### EXERCISE AIM
Your answer must be only the lines below from the one containing "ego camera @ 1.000" through the one containing "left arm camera", copied exactly, with the pictures left out.

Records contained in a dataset
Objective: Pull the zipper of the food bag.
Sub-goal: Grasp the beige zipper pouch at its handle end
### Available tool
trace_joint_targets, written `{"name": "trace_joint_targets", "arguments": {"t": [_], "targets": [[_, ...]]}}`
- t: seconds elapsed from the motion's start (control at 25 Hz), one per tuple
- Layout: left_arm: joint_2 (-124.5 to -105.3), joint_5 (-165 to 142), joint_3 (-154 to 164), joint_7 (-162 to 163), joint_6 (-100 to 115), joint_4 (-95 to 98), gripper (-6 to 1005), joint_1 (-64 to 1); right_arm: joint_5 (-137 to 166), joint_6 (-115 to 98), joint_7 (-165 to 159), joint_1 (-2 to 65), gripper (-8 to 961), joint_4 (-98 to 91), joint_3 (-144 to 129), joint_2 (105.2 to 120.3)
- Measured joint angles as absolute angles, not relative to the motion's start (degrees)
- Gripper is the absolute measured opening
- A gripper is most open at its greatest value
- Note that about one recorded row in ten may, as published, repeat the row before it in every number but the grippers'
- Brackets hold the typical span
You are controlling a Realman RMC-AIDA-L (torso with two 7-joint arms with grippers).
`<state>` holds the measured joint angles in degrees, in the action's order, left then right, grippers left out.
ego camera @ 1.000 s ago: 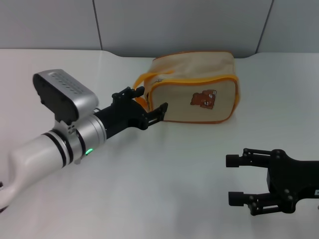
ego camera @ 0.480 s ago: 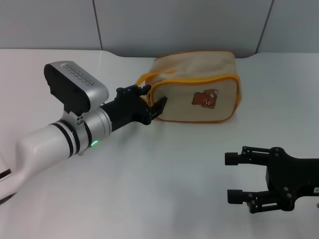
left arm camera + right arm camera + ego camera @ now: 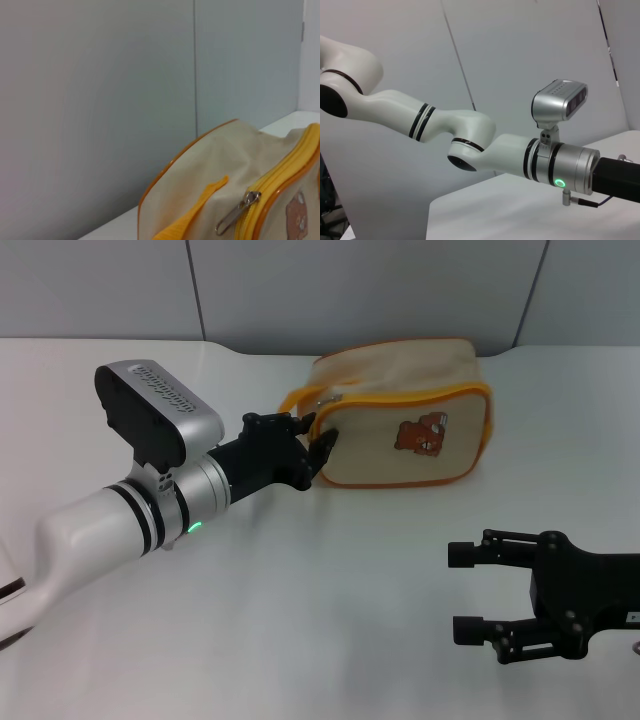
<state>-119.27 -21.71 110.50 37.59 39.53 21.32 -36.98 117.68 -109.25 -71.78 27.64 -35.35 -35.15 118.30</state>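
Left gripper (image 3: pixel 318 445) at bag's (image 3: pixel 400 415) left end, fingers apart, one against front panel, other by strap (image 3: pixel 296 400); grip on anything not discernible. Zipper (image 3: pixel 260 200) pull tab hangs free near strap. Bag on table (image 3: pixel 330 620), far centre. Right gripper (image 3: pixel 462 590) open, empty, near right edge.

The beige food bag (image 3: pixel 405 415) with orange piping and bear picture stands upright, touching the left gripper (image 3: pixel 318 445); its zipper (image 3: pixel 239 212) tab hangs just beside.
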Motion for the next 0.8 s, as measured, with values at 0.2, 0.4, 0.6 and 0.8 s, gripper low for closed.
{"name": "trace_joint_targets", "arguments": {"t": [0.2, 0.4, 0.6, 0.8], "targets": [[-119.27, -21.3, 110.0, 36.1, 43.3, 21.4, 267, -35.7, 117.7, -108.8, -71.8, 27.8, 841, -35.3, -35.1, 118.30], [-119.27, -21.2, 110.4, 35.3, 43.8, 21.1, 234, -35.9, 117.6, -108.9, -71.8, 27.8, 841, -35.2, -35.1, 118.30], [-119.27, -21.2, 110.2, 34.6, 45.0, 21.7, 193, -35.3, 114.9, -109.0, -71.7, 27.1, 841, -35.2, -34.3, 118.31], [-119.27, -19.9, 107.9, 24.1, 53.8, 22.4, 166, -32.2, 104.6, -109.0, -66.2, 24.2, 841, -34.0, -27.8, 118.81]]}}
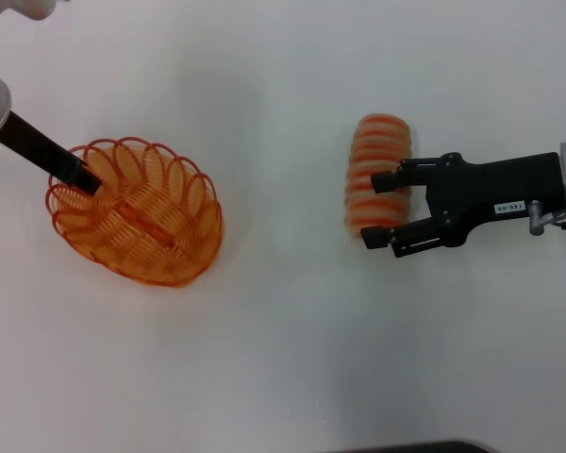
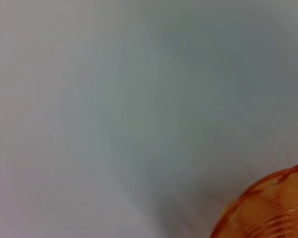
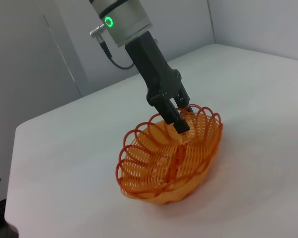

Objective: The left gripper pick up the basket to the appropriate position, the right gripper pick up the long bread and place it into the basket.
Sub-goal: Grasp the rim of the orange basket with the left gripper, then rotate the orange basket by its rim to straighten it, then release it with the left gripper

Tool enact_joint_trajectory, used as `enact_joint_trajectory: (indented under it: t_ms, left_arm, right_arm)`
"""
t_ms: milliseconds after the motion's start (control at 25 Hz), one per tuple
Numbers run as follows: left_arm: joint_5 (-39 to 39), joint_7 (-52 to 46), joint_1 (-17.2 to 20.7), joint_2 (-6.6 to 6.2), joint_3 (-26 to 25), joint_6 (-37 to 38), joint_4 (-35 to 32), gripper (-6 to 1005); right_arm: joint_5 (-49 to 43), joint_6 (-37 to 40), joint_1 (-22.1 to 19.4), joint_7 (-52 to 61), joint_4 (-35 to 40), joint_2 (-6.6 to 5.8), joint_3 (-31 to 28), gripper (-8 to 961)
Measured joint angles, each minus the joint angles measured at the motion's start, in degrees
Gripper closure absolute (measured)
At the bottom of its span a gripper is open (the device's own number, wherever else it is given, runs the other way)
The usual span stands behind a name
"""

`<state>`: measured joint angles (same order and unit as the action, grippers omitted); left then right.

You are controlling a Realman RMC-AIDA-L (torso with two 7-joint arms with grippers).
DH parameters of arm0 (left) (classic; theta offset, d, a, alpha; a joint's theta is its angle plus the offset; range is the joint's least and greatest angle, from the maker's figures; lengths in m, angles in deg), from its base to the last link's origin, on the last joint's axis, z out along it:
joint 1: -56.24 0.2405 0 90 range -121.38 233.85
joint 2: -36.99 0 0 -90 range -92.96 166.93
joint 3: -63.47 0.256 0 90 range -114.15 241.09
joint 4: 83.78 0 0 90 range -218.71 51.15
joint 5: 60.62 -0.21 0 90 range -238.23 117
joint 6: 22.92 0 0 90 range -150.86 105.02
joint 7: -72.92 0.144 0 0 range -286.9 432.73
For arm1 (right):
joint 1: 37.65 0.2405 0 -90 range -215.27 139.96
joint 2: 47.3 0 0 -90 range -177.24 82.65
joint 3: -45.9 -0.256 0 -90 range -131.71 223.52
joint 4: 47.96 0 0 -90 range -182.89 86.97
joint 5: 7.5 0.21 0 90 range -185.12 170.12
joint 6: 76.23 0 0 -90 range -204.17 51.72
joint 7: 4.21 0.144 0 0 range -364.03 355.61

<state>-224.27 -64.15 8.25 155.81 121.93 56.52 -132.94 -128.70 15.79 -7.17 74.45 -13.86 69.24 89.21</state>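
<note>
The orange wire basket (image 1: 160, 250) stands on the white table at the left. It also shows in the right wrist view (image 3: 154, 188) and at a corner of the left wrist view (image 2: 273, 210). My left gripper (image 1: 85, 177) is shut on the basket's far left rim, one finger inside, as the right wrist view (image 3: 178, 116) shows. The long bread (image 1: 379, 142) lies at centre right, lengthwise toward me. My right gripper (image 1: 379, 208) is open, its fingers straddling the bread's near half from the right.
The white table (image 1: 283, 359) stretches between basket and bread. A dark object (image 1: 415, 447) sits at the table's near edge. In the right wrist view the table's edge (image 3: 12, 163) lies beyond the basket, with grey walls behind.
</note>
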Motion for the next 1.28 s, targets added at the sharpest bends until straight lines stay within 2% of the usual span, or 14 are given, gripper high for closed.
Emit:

### ANSWER AREA
ego camera @ 1.000 s ago: 
ego camera @ 0.480 s ago: 
left arm camera + right arm camera + ego camera @ now: 

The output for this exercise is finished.